After the meeting Jacob walked straight to Sam and embraced him. Those two have had their ups and downs as all brothers do. But that moment was a view of true love. Both with their faces wet with tears, holding each other, knowing that the time to say goodbye was swiftly approaching.

I was reminded that I am not the only one who will feel Jacob’s absence. These boys of mine. Oh, these boys of mine who have spent their lives with each other will feel the loss of one. They who have spent all day, every day for their entire lives together. If there is one thing that we have been gifted with over the years, it is time with each other. Years of homeschooling, adventures, and moving – all have tied us together into an undeniably strong unit.
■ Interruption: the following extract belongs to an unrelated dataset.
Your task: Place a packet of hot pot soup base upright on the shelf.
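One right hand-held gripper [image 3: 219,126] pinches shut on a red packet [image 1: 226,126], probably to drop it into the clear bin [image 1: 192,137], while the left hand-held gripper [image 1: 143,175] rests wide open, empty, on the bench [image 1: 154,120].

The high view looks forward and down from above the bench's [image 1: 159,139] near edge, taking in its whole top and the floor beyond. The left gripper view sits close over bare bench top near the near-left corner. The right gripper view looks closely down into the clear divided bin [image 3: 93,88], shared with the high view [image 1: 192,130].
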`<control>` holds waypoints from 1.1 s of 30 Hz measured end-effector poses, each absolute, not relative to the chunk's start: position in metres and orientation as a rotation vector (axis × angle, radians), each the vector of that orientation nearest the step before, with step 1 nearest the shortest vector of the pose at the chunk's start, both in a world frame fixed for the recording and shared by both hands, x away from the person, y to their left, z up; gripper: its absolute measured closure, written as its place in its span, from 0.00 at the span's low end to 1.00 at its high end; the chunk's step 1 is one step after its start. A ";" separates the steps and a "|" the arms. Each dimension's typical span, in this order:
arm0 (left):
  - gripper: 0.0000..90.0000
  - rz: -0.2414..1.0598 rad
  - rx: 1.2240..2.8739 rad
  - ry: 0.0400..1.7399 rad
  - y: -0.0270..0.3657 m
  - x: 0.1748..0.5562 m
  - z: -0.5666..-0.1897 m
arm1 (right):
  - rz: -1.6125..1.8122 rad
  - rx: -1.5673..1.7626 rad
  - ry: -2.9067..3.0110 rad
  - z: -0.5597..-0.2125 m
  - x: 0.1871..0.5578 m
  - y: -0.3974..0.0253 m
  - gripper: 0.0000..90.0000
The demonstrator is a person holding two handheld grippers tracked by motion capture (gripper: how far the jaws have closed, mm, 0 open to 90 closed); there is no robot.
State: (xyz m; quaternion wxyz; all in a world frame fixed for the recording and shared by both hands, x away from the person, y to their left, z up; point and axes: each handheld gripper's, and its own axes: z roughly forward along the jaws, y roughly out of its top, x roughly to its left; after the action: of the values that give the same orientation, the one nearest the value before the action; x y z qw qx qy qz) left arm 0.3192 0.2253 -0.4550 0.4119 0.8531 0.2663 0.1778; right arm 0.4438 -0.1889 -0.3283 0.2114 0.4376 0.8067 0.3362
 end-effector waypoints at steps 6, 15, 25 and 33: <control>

And those boys – oh they will miss each other.

Jacob Last Sunday-2

Jacob Last Sunday-3
*A group selfie to remember the moment.

Jacob Last Sunday-4

February 3, 2014 - 7:53 am

Danielle - Oh, crying……………Love you Amy, and your family. May God’s peace be with you as you head out to drop Jacob off. Praying for all of you, even the boys, that the transition will be as painless as possible and not last long. You are all in my heart!!!! Love ya,
Danielle

February 3, 2014 - 7:23 pm

Kimberly - :) What a great exanple Jacob is to his younger brothers.

February 5, 2014 - 9:37 pm

Tonya Flores - Oh What a beautiful post. Tears are streaming down my face. I think one of the hardest moments in my life was saying goodbye to my family at the MTC. The pictures I have from that day include huge red teary eyes. Not very appealing, but truthful at least. He is doing what you have been preparing him for his entire life. I’m proud of him. And of you. This is not easy, but the Lord accepts your sacrifice and you will see blessings you never expected. Congrats to all of you for sending off your missionary. The Lord needs strong prepared men like your son. And if your testimony can make a stranger bawl, just imagine what his testimony will do for those he gets to know on his mission!